Action item: Below are the entries to work from; restate word for word the portion that opens with the line containing "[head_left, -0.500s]" and closes with the line containing "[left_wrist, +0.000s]", keeping both.

Entries shown:
*****

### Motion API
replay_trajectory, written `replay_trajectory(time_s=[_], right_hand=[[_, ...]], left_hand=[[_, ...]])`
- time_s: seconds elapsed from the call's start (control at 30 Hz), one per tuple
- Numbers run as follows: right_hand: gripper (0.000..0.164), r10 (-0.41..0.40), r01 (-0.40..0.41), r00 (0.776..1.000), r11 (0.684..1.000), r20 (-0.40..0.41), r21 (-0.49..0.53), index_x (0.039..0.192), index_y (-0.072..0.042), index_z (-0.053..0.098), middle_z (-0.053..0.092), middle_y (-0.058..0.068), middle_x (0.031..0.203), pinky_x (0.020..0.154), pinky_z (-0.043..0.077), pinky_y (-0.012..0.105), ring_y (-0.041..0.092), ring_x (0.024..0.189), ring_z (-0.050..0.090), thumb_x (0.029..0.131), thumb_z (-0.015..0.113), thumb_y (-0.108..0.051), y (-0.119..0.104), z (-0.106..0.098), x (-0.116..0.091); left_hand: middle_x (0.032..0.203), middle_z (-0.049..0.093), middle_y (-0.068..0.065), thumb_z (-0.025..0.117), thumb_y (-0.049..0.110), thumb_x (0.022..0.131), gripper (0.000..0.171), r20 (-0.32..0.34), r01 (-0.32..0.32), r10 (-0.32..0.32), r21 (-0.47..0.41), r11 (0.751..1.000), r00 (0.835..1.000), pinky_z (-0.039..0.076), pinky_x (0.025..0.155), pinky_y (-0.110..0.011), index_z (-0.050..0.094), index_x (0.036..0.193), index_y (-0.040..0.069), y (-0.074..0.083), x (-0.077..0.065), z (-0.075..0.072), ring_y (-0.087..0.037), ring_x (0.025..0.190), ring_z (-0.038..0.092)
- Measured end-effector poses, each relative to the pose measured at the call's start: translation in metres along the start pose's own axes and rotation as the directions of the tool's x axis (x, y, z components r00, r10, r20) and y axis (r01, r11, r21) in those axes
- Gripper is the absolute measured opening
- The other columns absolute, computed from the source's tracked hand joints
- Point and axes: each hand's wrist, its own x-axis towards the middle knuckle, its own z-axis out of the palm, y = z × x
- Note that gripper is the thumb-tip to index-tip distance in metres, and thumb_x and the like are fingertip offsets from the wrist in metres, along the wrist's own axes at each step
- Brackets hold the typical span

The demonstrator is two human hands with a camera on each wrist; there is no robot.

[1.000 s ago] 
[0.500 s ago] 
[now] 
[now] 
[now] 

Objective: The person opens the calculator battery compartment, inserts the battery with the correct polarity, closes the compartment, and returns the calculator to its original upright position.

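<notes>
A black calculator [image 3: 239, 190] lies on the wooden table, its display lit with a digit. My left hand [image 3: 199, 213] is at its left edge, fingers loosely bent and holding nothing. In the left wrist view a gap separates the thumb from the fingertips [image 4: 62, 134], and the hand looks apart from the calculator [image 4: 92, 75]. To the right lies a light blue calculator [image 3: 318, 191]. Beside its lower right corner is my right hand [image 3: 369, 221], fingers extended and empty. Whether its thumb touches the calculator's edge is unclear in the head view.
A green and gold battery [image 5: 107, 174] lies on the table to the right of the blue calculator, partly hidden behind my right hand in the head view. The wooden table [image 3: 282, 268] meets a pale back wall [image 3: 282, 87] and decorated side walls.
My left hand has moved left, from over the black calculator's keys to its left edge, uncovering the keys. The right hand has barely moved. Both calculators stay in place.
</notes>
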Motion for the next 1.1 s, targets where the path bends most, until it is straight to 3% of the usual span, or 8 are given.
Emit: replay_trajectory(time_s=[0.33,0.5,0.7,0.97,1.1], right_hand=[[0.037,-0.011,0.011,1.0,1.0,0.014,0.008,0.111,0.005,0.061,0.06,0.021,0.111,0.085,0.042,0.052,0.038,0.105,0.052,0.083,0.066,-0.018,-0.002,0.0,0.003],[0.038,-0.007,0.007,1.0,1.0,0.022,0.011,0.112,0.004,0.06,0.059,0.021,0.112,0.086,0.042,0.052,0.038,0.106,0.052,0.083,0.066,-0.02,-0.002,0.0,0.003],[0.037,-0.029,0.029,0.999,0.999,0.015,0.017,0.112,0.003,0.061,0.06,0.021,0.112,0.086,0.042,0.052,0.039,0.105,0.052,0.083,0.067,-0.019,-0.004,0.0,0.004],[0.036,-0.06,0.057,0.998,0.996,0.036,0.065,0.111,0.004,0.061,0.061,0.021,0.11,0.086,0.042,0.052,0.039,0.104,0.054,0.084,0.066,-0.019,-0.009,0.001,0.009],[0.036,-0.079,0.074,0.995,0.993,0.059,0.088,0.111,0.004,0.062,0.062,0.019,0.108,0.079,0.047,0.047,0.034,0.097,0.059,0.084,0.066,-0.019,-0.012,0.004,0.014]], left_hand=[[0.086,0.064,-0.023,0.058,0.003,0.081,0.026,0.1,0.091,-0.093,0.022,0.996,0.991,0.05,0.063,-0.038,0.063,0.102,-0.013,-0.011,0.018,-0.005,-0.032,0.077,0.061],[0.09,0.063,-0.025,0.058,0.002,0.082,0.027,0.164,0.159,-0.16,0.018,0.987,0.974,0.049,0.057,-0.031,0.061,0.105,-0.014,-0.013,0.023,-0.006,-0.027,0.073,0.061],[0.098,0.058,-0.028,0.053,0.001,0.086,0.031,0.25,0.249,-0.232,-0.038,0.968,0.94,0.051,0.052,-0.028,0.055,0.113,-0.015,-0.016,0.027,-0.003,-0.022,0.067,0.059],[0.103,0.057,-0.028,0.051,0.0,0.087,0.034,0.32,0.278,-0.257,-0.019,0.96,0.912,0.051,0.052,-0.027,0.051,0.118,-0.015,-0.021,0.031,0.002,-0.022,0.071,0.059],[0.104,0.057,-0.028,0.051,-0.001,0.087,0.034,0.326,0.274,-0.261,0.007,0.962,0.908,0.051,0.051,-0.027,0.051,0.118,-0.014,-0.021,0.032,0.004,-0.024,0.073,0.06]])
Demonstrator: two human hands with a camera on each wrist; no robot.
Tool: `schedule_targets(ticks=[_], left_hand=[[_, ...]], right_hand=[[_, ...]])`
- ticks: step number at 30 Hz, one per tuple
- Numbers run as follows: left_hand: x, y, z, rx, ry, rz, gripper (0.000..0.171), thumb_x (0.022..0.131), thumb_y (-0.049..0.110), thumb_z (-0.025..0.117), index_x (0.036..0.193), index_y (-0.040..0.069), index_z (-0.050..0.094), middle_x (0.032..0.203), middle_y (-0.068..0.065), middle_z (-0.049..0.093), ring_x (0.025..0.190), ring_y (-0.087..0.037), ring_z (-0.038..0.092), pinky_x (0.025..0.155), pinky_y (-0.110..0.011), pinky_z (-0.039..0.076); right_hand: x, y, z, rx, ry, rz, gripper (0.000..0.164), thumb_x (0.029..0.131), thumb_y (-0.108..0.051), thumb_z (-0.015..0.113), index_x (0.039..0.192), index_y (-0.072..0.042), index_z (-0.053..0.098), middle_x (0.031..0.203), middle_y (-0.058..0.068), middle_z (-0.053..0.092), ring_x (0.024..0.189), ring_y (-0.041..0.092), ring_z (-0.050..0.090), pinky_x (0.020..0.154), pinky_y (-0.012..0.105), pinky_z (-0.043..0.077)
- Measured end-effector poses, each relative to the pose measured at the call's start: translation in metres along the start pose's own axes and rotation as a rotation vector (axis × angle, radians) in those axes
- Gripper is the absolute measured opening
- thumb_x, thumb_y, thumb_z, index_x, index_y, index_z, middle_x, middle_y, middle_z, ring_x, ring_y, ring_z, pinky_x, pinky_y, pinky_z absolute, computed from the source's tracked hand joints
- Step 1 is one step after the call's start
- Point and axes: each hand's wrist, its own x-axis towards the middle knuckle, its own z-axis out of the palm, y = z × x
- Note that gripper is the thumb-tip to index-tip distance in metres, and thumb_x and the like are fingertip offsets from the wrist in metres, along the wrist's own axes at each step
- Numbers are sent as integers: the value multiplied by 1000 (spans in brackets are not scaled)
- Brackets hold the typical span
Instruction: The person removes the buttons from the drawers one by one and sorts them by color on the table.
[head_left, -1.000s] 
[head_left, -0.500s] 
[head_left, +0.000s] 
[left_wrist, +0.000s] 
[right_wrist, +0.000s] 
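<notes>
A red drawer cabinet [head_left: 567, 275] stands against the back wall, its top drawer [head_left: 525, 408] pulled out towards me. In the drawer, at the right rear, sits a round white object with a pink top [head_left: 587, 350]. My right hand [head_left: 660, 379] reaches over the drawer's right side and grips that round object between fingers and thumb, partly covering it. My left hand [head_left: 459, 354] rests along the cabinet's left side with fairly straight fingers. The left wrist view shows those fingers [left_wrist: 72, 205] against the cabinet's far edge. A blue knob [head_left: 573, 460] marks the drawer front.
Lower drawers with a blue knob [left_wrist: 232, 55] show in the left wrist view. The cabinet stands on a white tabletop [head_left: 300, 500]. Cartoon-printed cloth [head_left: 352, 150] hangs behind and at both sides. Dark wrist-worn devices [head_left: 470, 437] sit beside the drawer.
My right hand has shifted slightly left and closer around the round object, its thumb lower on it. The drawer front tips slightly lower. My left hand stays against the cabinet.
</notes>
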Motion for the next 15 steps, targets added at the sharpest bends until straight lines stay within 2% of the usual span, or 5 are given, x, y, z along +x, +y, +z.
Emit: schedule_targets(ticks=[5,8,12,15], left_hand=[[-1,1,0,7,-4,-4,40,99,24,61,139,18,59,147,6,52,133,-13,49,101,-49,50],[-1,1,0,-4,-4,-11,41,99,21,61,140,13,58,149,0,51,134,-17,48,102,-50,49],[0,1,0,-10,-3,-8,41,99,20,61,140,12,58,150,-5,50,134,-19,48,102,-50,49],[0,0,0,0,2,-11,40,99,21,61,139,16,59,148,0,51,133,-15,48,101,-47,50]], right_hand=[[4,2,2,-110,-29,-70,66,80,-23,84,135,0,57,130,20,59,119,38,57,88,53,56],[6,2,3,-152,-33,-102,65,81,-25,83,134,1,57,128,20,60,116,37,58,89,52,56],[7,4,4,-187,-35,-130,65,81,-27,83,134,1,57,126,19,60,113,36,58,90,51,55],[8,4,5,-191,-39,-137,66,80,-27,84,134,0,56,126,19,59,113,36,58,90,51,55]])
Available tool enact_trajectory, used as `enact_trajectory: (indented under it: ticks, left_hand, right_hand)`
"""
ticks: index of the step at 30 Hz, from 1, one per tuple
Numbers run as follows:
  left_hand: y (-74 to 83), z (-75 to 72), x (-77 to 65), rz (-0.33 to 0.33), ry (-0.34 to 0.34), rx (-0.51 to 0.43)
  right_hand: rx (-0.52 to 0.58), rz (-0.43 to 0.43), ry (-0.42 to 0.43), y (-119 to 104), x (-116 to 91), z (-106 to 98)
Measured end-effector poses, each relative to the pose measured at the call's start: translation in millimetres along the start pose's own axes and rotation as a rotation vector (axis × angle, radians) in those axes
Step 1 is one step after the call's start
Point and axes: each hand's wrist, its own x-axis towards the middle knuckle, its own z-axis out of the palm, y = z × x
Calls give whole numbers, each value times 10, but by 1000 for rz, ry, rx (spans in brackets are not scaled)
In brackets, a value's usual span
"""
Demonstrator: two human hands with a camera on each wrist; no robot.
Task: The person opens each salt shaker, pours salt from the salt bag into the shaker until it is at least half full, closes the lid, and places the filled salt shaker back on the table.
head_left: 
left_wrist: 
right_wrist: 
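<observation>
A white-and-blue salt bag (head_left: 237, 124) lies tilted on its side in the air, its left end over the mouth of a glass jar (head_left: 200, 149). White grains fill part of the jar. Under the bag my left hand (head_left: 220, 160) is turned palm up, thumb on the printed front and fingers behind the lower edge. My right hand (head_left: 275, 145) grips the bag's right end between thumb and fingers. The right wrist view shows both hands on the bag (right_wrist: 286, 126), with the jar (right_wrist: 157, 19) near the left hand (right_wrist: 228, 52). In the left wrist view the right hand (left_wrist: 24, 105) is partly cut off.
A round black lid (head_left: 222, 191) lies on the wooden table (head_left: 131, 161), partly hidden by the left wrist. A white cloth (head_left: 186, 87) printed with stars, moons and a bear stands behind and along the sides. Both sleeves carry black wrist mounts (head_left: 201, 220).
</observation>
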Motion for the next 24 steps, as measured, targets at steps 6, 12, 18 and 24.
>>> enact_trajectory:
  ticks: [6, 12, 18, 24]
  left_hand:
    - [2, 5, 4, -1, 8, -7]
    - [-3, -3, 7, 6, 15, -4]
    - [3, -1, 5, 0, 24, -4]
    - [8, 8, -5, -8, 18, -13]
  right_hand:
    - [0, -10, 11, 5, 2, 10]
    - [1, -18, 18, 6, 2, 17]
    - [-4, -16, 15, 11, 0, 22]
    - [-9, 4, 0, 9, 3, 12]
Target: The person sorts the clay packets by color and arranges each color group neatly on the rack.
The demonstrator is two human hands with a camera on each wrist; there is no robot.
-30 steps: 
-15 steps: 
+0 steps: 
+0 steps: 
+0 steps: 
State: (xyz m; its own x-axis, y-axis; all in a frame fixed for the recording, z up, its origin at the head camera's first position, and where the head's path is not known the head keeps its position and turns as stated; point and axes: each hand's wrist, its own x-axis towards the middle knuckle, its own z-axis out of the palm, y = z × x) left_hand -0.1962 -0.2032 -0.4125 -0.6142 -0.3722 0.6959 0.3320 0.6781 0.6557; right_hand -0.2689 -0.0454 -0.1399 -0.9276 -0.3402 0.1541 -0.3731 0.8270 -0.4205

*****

Task output:
[head_left, -0.500s] 
[head_left, +0.000s] 
[left_wrist, +0.000s] 

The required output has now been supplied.